#### [Problem]
Only one stretch of the listing below is wanted. Begin at the line that has "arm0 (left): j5", stop after the line that has "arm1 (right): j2", and repeat every line in between exactly.

#### [Data shown]
━━━━━━━━━━
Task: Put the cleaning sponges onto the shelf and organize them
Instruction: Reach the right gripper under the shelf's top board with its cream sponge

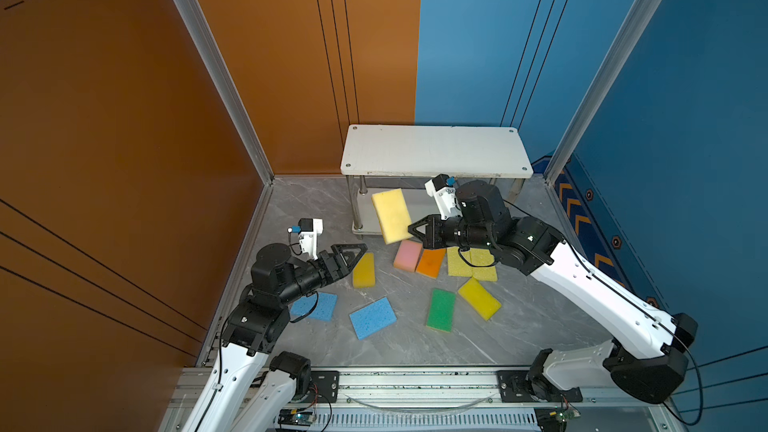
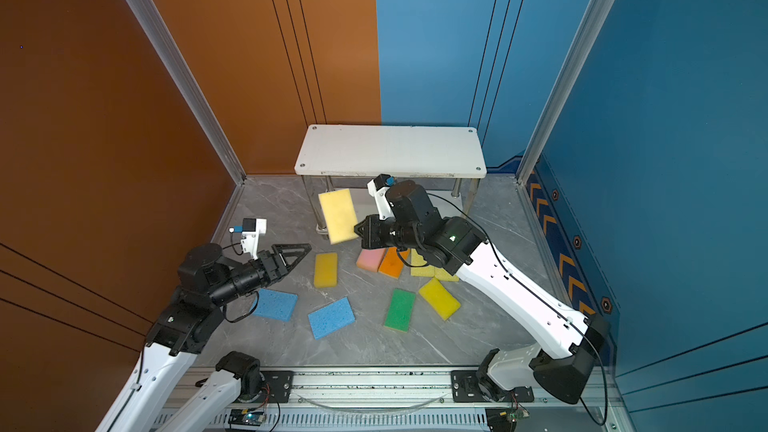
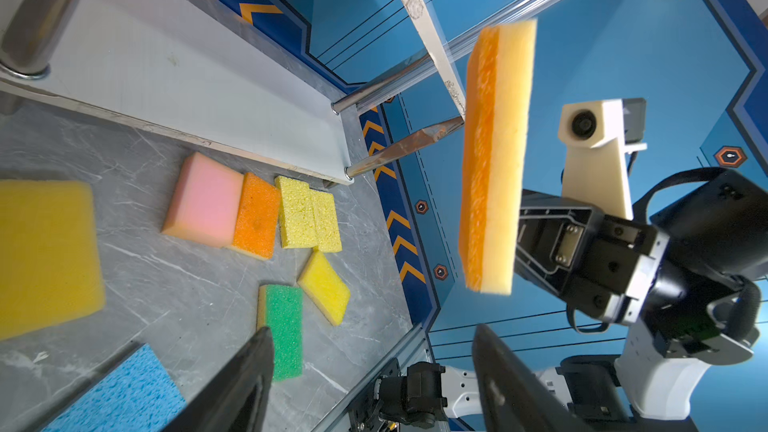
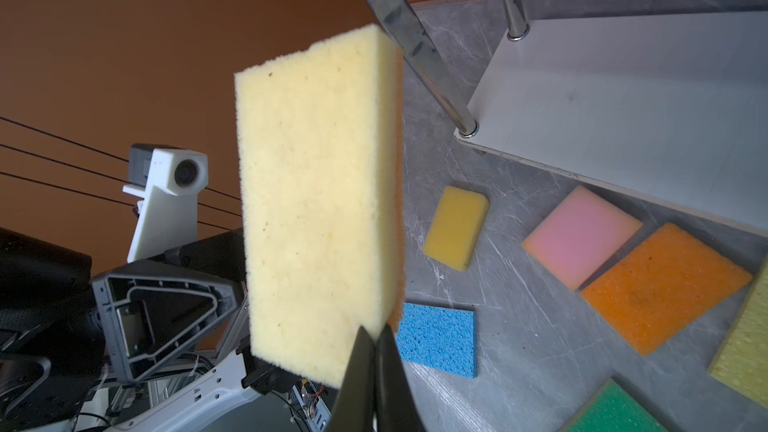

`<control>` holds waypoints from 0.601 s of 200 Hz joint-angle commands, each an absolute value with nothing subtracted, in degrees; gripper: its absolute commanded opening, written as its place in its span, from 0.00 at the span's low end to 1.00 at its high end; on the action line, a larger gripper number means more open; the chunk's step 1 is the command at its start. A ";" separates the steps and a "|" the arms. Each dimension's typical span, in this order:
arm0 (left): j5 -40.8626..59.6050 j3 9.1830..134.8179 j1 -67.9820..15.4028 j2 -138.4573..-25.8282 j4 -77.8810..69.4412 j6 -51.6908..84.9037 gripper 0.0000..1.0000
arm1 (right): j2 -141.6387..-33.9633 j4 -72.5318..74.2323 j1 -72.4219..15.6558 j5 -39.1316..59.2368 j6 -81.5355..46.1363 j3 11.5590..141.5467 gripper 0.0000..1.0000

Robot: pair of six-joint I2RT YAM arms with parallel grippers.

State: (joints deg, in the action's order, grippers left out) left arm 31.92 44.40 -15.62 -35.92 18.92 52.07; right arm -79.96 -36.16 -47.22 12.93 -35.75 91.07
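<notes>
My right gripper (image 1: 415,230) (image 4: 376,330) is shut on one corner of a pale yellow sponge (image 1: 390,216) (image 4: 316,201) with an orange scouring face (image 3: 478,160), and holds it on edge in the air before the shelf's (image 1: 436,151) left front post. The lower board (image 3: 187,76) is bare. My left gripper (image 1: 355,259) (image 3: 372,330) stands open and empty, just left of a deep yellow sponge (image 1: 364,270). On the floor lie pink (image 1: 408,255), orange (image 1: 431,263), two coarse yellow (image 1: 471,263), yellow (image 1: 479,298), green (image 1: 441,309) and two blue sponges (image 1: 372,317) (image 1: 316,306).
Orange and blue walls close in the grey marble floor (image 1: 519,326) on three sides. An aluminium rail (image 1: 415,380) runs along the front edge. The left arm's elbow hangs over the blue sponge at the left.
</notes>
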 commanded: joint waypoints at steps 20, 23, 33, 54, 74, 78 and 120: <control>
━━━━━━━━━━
#### [Solution for this exercise]
arm0 (left): j5 -40.8626..59.6050 j3 9.1830..134.8179 j1 -67.9820..15.4028 j2 -138.4573..-25.8282 j4 -77.8810..69.4412 j6 -51.6908..84.9037 gripper 0.0000..1.0000
arm1 (right): j2 -141.6387..-33.9633 j4 -72.5318..74.2323 j1 -72.4219..15.6558 j5 -39.1316..59.2368 j6 -81.5355..46.1363 j3 11.5590..141.5467 gripper 0.0000..1.0000

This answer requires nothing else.